» **Exercise objective**:
Collect the lines of the entries where "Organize" shows up.

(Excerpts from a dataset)
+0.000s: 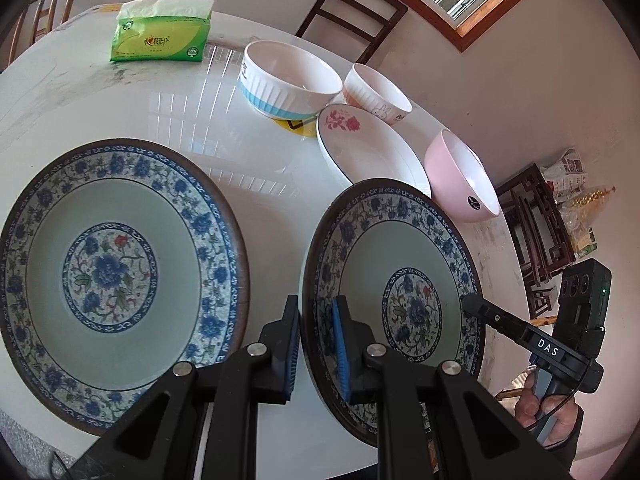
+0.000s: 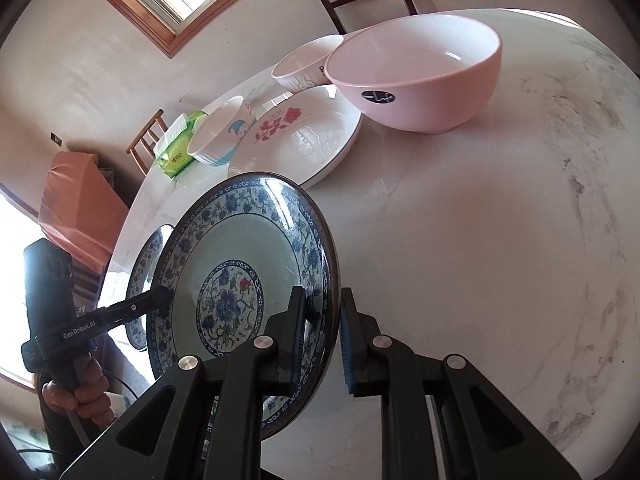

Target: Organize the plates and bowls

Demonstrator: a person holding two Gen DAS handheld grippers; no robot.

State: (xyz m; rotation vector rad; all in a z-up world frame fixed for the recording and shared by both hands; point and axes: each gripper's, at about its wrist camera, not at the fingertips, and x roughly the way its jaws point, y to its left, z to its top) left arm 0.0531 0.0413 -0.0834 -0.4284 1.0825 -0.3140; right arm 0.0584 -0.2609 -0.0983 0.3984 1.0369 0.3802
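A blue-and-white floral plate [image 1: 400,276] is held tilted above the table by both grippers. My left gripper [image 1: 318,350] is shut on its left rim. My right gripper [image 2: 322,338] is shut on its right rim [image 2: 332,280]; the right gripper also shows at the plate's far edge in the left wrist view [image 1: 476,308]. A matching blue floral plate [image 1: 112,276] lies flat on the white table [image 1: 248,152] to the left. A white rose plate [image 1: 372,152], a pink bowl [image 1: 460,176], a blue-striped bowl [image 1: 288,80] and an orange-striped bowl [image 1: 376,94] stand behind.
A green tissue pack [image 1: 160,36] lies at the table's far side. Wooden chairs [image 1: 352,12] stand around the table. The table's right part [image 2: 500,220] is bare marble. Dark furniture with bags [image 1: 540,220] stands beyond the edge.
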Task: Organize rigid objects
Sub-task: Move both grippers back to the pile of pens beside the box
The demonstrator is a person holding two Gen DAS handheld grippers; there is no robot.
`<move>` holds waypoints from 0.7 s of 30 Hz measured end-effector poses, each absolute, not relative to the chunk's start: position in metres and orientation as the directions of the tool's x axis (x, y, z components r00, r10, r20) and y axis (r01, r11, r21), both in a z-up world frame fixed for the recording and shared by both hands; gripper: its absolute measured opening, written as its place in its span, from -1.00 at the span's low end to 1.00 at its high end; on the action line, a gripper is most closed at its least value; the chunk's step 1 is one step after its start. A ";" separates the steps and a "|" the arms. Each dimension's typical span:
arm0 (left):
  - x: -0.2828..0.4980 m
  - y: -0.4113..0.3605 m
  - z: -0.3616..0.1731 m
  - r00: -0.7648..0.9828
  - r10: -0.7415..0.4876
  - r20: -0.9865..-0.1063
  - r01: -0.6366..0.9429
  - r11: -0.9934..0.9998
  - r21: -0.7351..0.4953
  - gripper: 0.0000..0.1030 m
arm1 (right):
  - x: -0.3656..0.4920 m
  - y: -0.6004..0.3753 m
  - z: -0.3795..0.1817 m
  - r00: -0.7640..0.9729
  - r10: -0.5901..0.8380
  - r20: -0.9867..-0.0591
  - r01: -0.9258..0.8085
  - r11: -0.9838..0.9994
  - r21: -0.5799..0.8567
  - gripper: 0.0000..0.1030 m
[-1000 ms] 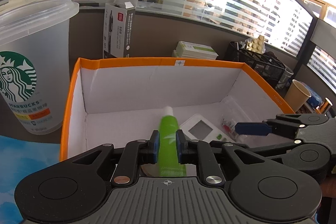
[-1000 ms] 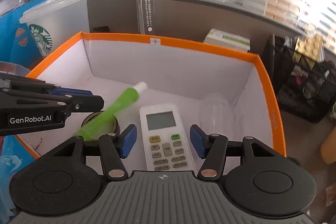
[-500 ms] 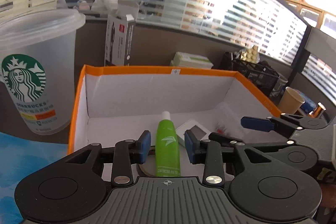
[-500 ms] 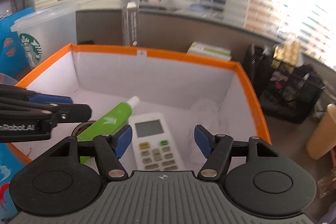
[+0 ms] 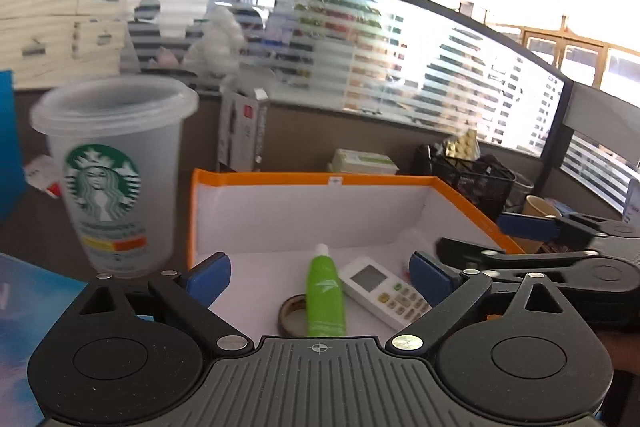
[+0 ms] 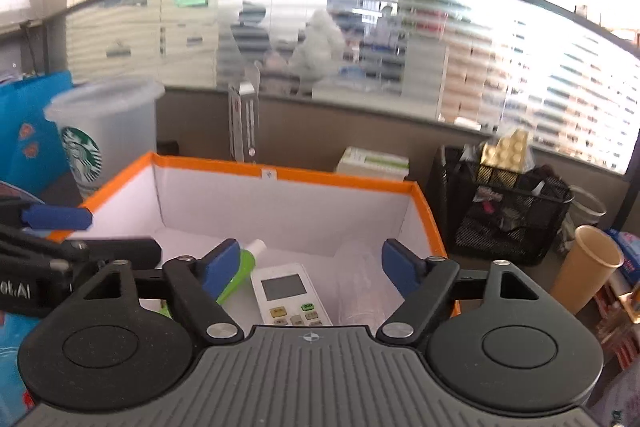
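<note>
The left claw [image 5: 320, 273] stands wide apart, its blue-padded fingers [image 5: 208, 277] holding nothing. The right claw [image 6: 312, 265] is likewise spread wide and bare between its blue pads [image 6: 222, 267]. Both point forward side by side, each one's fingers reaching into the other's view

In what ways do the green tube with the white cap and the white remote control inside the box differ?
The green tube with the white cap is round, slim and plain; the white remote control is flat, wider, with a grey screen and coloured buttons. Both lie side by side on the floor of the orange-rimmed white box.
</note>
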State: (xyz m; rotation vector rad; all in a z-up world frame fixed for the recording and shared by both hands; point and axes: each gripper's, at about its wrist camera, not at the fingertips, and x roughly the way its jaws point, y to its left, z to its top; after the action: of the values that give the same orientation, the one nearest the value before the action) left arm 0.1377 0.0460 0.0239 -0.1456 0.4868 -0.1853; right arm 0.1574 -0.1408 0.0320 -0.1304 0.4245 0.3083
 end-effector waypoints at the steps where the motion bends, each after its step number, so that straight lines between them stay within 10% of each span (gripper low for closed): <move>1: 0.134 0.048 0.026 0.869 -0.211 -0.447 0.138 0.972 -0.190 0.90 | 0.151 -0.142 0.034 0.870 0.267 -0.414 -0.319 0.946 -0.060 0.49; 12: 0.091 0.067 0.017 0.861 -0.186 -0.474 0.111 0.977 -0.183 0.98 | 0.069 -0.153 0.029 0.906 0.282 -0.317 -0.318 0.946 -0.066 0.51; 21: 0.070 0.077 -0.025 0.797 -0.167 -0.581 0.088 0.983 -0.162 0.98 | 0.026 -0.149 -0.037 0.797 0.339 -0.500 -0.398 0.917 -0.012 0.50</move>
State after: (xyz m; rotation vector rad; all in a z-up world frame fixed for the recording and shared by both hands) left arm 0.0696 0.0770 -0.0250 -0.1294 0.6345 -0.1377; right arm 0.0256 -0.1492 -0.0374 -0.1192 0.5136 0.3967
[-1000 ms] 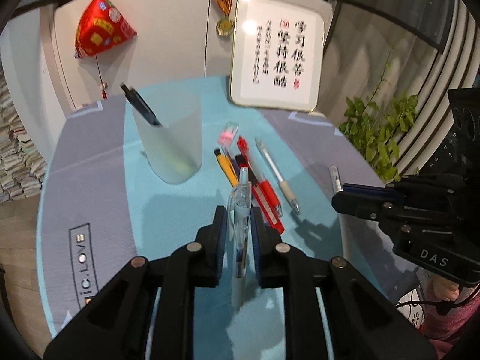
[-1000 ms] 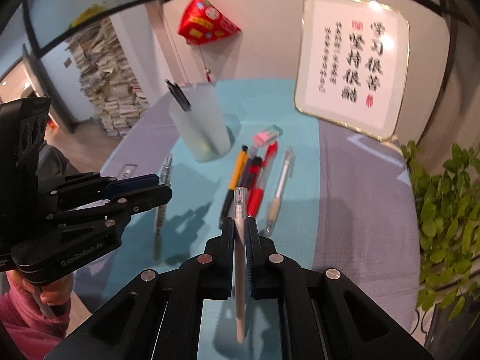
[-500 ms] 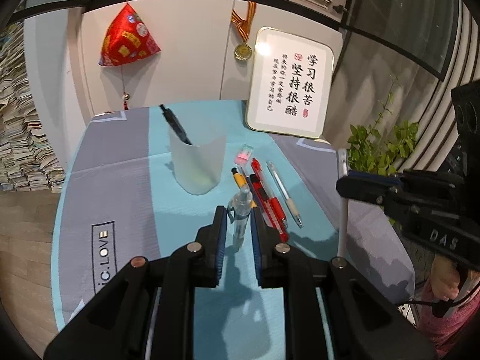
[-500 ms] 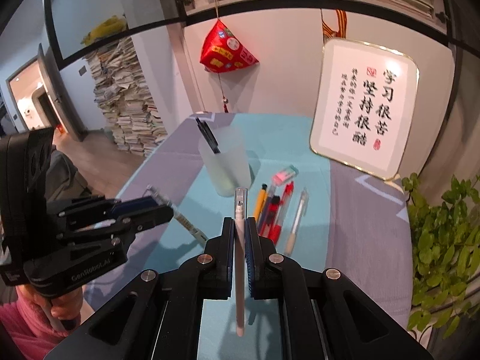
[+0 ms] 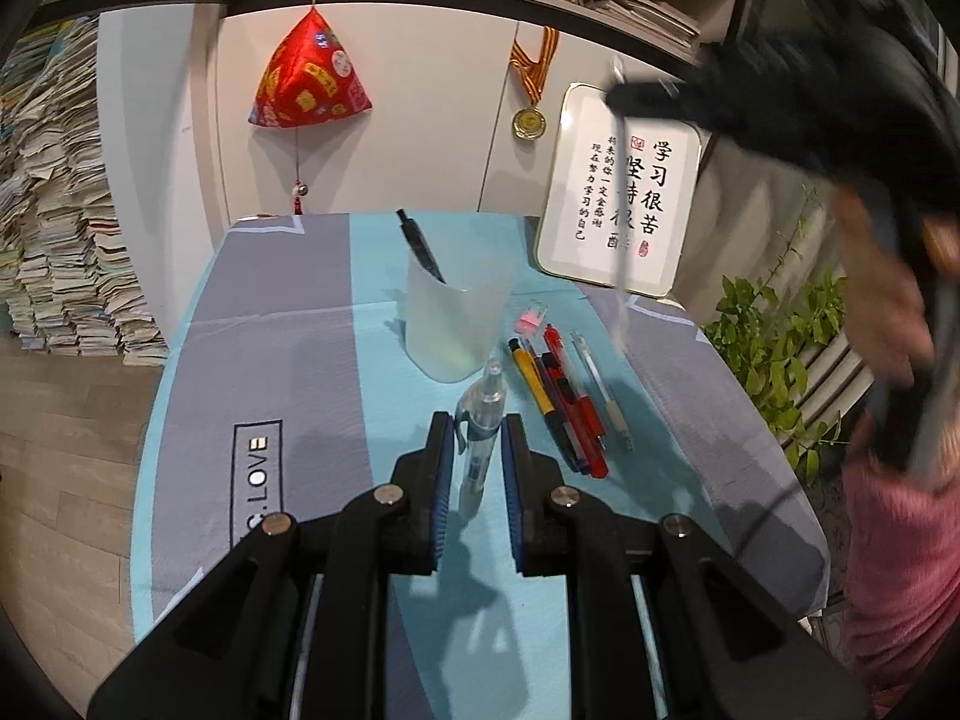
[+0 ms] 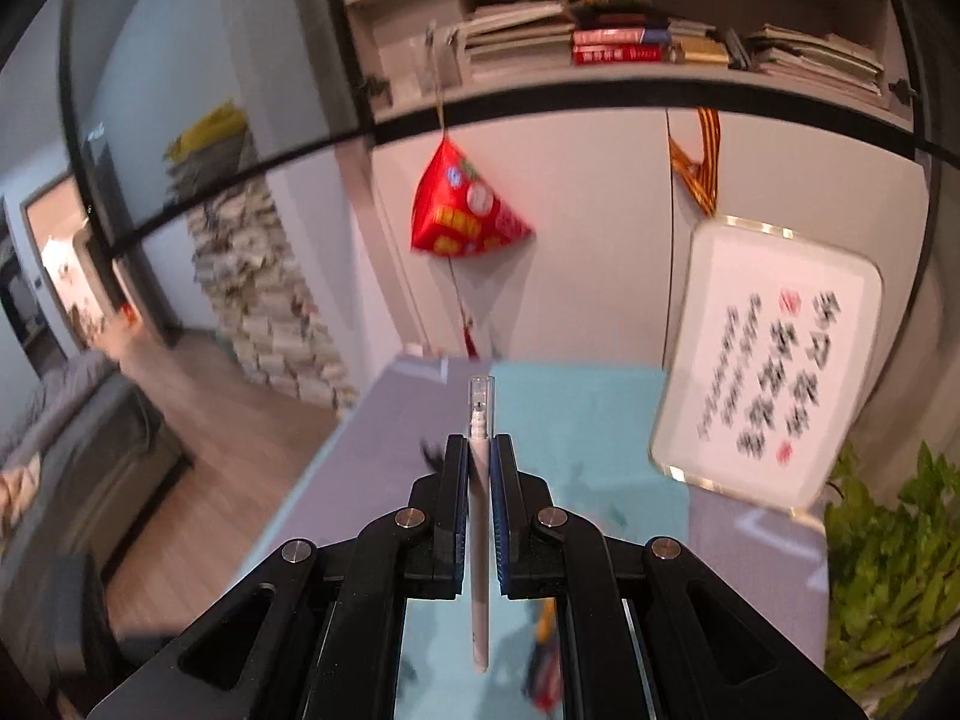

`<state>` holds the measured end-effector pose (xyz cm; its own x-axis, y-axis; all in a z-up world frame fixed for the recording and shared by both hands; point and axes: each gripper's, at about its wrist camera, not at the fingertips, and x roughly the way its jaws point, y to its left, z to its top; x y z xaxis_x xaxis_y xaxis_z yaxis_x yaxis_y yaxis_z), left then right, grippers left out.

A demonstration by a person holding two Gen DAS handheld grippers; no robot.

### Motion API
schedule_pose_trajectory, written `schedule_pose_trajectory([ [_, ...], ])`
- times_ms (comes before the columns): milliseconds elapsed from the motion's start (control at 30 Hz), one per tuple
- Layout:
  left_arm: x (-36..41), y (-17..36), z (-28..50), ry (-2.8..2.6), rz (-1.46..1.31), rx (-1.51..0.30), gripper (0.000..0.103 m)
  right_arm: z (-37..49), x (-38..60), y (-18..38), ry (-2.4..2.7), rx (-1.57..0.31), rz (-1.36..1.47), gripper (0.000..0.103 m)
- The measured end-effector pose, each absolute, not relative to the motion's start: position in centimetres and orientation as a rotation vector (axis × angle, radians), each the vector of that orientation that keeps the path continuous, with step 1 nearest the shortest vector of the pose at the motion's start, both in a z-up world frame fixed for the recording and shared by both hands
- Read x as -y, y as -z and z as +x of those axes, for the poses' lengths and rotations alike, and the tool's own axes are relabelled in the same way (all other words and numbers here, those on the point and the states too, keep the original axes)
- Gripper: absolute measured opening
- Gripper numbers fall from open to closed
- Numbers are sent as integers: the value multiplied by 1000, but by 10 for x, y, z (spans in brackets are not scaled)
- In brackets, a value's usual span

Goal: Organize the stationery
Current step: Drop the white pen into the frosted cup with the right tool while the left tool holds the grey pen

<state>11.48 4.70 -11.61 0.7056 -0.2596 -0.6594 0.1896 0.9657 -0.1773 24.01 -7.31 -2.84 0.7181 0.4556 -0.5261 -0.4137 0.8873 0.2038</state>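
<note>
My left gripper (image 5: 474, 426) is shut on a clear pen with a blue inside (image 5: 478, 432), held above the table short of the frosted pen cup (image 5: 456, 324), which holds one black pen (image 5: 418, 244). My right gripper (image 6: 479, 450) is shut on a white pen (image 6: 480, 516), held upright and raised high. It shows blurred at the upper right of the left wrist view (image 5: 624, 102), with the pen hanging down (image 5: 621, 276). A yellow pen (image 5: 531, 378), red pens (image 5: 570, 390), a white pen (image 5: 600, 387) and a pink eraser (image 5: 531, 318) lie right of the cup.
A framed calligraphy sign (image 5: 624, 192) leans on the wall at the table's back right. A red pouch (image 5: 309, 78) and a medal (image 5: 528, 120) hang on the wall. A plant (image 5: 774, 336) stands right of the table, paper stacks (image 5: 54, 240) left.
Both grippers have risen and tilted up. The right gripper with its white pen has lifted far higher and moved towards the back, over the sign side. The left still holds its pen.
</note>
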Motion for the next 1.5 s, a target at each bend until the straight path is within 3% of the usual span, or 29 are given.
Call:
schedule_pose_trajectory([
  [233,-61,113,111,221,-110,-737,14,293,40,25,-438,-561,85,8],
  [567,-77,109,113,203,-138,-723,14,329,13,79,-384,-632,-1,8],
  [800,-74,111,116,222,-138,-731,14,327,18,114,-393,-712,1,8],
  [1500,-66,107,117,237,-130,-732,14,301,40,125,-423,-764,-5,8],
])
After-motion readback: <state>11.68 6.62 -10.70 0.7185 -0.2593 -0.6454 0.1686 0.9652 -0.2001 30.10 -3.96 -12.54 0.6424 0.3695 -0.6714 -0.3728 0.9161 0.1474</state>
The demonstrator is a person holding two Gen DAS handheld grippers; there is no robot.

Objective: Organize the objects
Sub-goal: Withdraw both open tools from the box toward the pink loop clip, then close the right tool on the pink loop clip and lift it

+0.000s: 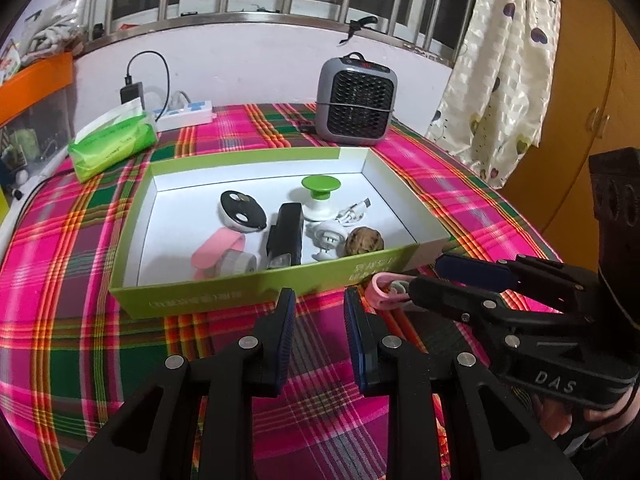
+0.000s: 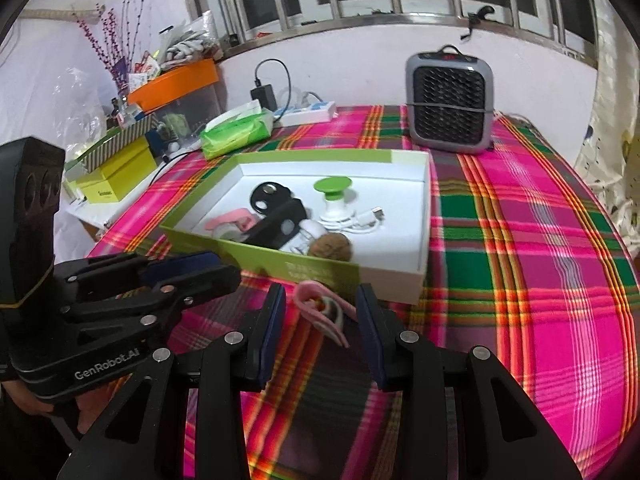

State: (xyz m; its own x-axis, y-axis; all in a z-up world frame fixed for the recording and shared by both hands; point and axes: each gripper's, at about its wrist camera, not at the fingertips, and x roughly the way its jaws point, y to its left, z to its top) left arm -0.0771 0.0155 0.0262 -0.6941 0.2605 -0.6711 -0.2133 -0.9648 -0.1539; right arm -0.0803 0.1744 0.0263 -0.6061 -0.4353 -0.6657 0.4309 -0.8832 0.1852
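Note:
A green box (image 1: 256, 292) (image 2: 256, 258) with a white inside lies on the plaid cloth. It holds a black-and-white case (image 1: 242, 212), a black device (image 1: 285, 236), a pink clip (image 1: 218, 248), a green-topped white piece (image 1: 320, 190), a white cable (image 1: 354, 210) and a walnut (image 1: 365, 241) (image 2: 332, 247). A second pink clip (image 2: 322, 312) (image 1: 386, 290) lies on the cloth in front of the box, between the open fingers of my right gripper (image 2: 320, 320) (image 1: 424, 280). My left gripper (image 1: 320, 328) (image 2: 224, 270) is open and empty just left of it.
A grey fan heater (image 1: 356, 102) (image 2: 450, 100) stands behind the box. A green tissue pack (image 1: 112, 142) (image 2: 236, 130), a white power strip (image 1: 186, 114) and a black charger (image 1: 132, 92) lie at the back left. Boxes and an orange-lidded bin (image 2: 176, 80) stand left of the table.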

» **Response to this exercise**:
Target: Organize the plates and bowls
Task: Organize rigid objects
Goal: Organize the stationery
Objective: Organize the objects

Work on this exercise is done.